YOUR INSTRUCTIONS ▸ Return the records exactly, from the first line through the "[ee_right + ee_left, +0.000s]" line.

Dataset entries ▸
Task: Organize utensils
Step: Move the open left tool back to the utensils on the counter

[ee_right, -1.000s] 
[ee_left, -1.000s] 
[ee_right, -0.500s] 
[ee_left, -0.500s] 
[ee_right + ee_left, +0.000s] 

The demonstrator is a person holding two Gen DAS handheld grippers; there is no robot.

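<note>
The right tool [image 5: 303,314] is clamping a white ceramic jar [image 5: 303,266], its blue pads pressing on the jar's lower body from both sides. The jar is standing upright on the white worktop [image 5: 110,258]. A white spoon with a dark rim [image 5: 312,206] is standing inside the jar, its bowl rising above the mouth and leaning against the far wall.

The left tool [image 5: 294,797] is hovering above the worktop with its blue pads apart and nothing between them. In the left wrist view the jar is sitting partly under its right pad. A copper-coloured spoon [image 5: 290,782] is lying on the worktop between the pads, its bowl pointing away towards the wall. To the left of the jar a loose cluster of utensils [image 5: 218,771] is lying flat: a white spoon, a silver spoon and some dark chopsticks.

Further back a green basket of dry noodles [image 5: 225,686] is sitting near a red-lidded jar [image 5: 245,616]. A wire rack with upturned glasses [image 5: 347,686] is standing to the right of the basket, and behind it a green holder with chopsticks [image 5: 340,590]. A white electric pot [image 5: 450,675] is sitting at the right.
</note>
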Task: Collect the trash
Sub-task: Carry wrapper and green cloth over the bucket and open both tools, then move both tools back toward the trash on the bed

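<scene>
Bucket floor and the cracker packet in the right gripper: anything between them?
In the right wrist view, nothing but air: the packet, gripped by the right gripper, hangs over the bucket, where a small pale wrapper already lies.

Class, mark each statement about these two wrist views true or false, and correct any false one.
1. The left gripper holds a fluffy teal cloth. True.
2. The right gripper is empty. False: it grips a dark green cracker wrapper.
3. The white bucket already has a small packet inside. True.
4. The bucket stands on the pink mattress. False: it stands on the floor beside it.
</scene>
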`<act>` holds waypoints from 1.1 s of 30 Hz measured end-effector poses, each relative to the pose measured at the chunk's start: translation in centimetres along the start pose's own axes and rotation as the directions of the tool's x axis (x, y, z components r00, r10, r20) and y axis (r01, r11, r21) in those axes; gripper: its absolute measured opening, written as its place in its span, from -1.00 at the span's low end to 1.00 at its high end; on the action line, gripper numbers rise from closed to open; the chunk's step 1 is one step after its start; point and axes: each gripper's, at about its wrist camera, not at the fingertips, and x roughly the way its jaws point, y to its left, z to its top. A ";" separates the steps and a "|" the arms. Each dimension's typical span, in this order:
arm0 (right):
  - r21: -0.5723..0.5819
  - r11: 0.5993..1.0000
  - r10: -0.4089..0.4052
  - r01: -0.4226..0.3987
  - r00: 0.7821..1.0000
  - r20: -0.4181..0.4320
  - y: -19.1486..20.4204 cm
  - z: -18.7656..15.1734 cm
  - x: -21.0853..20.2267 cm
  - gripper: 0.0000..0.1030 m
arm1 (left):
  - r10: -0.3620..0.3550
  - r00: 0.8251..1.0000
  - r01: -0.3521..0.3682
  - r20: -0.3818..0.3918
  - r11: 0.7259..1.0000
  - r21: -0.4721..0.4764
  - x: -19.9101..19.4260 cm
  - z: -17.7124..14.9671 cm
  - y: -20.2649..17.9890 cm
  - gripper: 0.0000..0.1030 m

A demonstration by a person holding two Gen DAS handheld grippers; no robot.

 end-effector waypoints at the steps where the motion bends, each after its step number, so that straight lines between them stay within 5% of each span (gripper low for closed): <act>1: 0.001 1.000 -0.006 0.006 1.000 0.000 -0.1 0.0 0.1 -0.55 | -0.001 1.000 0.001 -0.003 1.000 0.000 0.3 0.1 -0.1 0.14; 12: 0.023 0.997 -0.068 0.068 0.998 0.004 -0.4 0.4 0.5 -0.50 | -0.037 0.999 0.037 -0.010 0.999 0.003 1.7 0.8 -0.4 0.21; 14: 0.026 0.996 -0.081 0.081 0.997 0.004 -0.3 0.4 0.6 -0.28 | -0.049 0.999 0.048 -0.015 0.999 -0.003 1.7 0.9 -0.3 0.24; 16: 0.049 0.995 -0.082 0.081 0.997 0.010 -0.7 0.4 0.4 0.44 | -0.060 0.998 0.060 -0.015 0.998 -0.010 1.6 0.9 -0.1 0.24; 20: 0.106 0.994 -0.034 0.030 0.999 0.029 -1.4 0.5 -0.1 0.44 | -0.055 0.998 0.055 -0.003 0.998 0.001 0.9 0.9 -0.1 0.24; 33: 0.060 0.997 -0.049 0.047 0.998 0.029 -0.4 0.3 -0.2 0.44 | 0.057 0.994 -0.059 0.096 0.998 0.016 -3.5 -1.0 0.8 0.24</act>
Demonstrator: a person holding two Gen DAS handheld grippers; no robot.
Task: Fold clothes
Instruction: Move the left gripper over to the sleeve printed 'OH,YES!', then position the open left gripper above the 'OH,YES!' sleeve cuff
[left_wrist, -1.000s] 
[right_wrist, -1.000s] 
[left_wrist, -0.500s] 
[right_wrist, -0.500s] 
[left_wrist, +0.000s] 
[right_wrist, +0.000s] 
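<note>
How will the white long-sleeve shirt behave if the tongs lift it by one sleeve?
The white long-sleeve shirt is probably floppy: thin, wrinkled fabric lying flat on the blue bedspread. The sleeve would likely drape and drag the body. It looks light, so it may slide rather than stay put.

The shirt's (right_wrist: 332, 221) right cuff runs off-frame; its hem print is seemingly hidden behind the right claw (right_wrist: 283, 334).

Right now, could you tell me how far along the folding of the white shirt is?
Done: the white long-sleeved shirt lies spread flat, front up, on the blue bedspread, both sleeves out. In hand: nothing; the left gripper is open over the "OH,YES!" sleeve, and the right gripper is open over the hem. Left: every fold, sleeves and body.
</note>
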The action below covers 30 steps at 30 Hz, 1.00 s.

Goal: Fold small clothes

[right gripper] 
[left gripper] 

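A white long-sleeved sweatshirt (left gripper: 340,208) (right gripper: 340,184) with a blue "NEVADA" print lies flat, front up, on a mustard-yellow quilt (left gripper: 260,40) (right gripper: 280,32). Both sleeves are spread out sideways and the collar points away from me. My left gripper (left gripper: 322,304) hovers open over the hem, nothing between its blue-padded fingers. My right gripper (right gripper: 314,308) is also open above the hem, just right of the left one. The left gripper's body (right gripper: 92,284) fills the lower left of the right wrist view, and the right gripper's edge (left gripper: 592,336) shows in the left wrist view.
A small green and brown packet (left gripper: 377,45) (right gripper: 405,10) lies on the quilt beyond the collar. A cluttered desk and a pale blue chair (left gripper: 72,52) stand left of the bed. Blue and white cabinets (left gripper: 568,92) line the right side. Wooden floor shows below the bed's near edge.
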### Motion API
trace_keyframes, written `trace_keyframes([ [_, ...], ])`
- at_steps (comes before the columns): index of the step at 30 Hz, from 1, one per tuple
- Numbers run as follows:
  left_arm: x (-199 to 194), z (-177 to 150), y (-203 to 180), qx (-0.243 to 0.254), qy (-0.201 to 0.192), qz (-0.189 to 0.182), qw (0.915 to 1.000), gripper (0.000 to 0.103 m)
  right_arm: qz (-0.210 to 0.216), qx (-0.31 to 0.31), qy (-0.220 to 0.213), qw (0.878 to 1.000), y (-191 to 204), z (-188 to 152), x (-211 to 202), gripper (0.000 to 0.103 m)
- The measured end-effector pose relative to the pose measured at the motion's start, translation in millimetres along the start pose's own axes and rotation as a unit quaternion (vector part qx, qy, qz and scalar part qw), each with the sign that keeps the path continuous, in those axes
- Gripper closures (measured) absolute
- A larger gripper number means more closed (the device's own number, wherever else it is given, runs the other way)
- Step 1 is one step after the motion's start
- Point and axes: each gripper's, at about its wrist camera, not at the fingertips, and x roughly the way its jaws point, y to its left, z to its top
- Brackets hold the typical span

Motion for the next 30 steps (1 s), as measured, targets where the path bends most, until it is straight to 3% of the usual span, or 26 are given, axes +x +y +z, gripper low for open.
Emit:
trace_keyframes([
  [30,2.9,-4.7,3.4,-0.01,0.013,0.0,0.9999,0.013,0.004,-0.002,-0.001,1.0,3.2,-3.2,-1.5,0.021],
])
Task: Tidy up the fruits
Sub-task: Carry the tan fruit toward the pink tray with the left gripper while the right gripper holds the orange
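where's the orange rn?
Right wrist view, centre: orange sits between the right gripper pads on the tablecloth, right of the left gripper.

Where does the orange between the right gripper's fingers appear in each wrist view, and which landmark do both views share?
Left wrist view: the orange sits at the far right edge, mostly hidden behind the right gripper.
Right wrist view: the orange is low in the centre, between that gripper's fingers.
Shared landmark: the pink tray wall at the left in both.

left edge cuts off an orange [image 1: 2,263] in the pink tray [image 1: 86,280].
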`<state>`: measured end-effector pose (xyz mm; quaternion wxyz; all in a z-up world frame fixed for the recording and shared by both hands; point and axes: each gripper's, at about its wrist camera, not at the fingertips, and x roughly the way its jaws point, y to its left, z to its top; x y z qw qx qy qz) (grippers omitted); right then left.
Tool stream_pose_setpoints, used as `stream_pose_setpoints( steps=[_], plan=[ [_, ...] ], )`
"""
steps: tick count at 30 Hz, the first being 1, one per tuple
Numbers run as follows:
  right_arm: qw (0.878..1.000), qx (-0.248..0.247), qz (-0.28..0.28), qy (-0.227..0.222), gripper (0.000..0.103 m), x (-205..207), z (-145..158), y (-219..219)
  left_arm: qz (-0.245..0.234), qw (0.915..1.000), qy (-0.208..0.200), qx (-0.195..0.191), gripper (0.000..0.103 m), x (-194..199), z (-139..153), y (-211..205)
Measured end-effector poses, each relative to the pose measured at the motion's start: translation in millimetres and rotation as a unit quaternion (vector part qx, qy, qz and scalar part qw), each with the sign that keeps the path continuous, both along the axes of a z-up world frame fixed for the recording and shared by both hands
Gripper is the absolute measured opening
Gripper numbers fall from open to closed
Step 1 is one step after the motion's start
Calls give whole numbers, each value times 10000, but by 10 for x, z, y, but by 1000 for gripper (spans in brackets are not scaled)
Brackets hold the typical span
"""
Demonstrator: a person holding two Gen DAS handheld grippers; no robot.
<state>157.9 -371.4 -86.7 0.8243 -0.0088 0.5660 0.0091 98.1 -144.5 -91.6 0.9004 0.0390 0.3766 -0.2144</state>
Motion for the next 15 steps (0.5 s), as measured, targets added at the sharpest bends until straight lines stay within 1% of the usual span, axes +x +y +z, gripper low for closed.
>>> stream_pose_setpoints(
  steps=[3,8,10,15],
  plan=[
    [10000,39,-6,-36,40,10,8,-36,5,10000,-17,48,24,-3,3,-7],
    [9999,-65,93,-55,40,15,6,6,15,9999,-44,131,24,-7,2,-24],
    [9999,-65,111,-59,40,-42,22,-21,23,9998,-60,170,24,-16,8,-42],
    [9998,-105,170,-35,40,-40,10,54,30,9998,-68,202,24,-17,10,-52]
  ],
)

SOLUTION TO THIS PROBLEM ▸
Task: Organize utensils
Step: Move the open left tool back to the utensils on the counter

[ee_right, -1.000s] 
[ee_left, -1.000s] 
[ee_right, -0.500s] 
[ee_left, -0.500s] 
[ee_right + ee_left, +0.000s] 

Nothing further remains in the output.